Goal of the exercise »
Your reply should contain the whole listing below, repeated exactly, and no images.

* * * * *

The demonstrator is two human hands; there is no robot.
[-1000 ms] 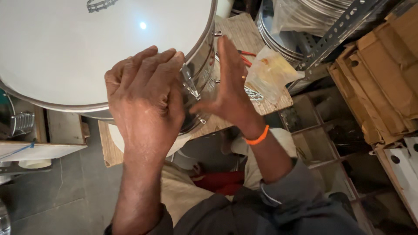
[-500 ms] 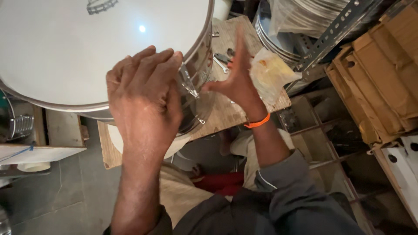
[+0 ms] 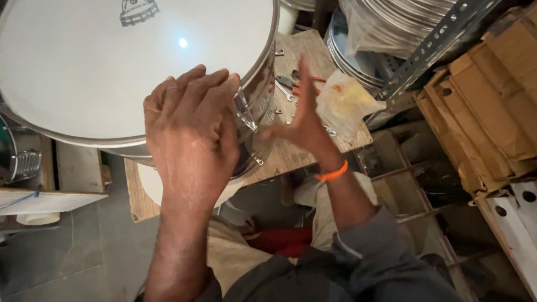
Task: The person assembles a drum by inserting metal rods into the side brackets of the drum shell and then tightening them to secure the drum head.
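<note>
Since a second ago your right hand (image 3: 305, 120) has pulled clear of the drum (image 3: 134, 67), fingers spread, holding nothing. Your left hand (image 3: 190, 140) lies unclenched across its chrome rim on the wooden board (image 3: 291, 151); unsupported, the drum could tip.

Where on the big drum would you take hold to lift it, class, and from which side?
Grip the drum by its chrome rim, one hand on each side, probably: the wide flat head offers no hold, and the left hand already rests on the near rim.
</note>
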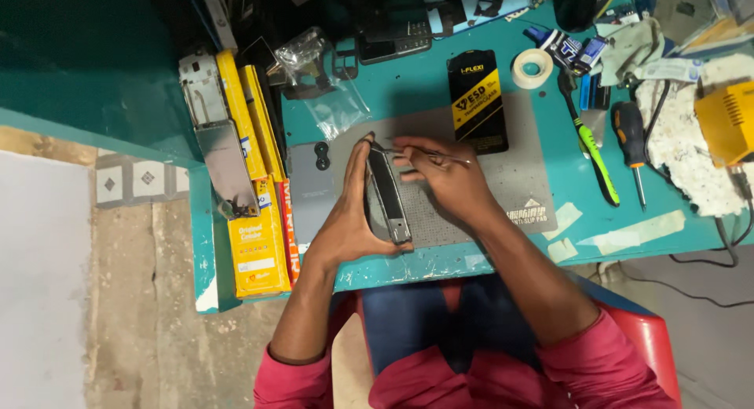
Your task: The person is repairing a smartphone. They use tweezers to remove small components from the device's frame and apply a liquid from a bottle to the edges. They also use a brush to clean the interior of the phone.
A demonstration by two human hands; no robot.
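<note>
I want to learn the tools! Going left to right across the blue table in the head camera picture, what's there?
Yellow boxes → left hand → phone frame → right hand → tape roll → green-handled tool → orange-handled screwdriver → yellow device.

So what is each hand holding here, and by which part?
The left hand holds a phone frame on edge, gripping its long side and lower end. The right hand pinches thin tweezers near their rear, tips at the frame's upper end.

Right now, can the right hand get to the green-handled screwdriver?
Probably yes: the green-handled screwdriver lies uncovered on the table to the right of the right hand, bare mat between. But that hand holds tweezers at the phone.
</note>
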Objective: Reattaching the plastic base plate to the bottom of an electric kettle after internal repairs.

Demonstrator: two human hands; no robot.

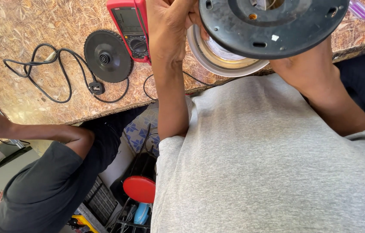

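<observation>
Gripping a kettle body [230, 56] upside down at 12 o'clock over the bench [40, 26] edge: left hand [167, 26] wraps its side, fingers closed on it; right hand's grip is hidden behind the black underside plate [273, 26]. Steady hold best keeps the plate facing the camera. Kettle's long axis runs toward the viewer, bottom up. Red multimeter [132, 26] and round power base [107, 56] lie at 10 o'clock.

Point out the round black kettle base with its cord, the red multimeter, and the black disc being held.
kettle base [107, 56], head view, its top face.
multimeter [131, 26], head view, its front.
black disc [238, 34], head view, its flat underside.
</observation>
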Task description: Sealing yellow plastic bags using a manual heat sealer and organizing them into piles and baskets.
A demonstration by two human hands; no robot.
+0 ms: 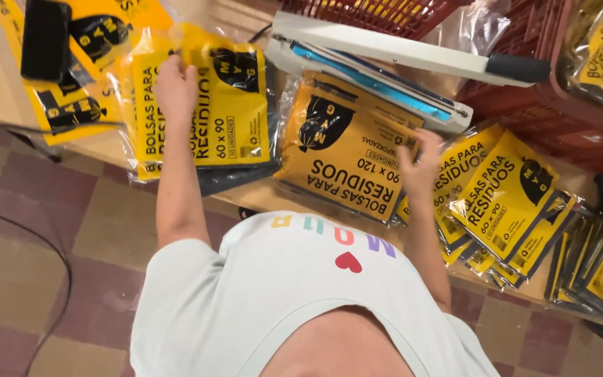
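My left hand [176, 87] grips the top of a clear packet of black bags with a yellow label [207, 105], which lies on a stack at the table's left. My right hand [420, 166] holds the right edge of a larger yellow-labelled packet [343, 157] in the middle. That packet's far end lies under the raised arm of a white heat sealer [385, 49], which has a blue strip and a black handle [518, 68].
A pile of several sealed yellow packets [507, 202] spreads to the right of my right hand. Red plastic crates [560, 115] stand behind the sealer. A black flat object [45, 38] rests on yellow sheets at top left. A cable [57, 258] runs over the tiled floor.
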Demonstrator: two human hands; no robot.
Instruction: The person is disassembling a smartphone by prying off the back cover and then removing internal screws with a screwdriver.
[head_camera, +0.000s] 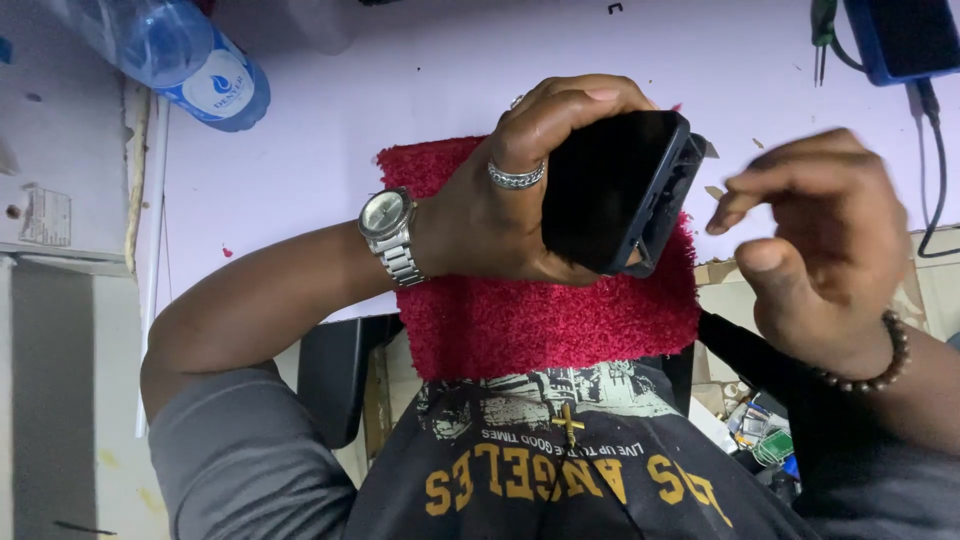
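The left hand (500, 215) is clamped around a dark phone (610, 190), raised above the red mat (540, 320) at the worktop's (300, 130) centre; the right hand (820, 240) at 3 o'clock hovers loosely curled, pinching nothing visible. A loosening grip could drop the phone past the mat

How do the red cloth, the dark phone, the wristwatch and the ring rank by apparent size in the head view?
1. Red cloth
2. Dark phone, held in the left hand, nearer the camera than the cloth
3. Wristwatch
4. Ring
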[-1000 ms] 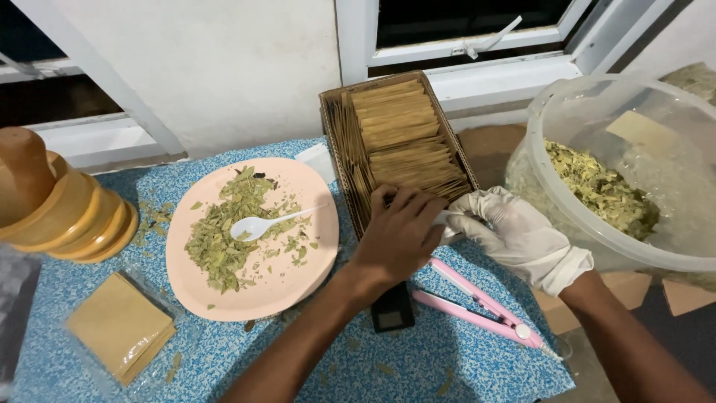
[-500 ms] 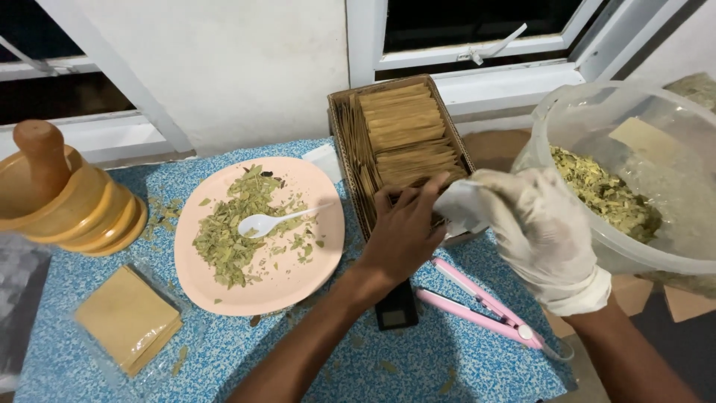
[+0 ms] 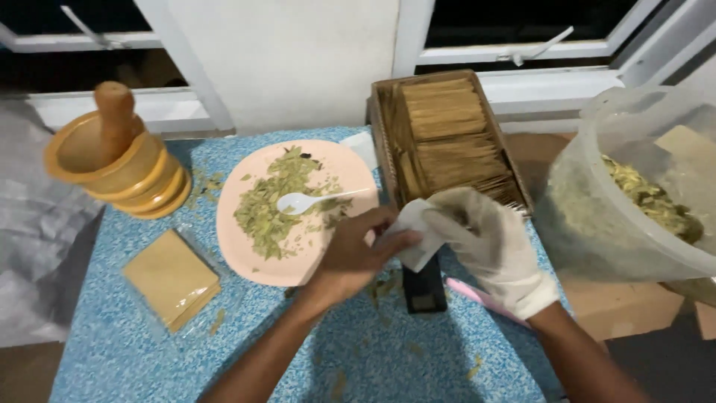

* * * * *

Reply to the task »
The demonstrator is two human hands; there is no robot.
[-1000 ms] 
[-500 ms] 
[+0 ms] 
Task: The person assembles a drum by inserting metal rods into the side brackets of the drum shell and then tightening them to secure the drum head.
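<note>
Since a second ago your right hand (image 3: 305, 120) has pulled clear of the drum (image 3: 134, 67), fingers spread, holding nothing. Your left hand (image 3: 190, 140) lies unclenched across its chrome rim on the wooden board (image 3: 291, 151); unsupported, the drum could tip.

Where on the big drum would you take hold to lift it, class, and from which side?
Grip the drum by its chrome rim, one hand on each side, probably: the wide flat head offers no hold, and the left hand already rests on the near rim.
</note>
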Your task: The person is repairing a smartphone. They use tweezers to remove small components from the device's frame and apply a liquid from a bottle to the edges. They also use a brush to clean the interior of the phone.
A demonstration by two human hands; no robot.
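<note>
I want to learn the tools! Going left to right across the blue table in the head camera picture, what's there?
Yellow boxes → left hand → phone frame → right hand → tape roll → green-handled tool → orange-handled screwdriver → yellow device.

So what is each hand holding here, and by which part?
The left hand holds a phone frame on edge, gripping its long side and lower end. The right hand pinches thin tweezers near their rear, tips at the frame's upper end.

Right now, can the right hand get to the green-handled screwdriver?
Probably yes: the green-handled screwdriver lies uncovered on the table to the right of the right hand, bare mat between. But that hand holds tweezers at the phone.
</note>
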Objective: Reattaching the plastic base plate to the bottom of an electric kettle after internal repairs.

Demonstrator: two human hands; no robot.


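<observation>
Gripping a kettle body [230, 56] upside down at 12 o'clock over the bench [40, 26] edge: left hand [167, 26] wraps its side, fingers closed on it; right hand's grip is hidden behind the black underside plate [273, 26]. Steady hold best keeps the plate facing the camera. Kettle's long axis runs toward the viewer, bottom up. Red multimeter [132, 26] and round power base [107, 56] lie at 10 o'clock.

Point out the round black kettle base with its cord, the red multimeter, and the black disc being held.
kettle base [107, 56], head view, its top face.
multimeter [131, 26], head view, its front.
black disc [238, 34], head view, its flat underside.
</observation>
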Task description: Sealing yellow plastic bags using a manual heat sealer and organizing them into piles and baskets.
A demonstration by two human hands; no robot.
+0 ms: 
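My left hand [176, 87] grips the top of a clear packet of black bags with a yellow label [207, 105], which lies on a stack at the table's left. My right hand [420, 166] holds the right edge of a larger yellow-labelled packet [343, 157] in the middle. That packet's far end lies under the raised arm of a white heat sealer [385, 49], which has a blue strip and a black handle [518, 68].
A pile of several sealed yellow packets [507, 202] spreads to the right of my right hand. Red plastic crates [560, 115] stand behind the sealer. A black flat object [45, 38] rests on yellow sheets at top left. A cable [57, 258] runs over the tiled floor.
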Demonstrator: two human hands; no robot.
Instruction: The person is disassembling a smartphone by prying off the back cover and then removing internal screws with a screwdriver.
[head_camera, +0.000s] 
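The left hand (500, 215) is clamped around a dark phone (610, 190), raised above the red mat (540, 320) at the worktop's (300, 130) centre; the right hand (820, 240) at 3 o'clock hovers loosely curled, pinching nothing visible. A loosening grip could drop the phone past the mat

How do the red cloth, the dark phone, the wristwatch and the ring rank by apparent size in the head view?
1. Red cloth
2. Dark phone, held in the left hand, nearer the camera than the cloth
3. Wristwatch
4. Ring
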[-1000 ms] 
[-500 ms] 
[+0 ms] 

The output contains the complete answer to the exercise.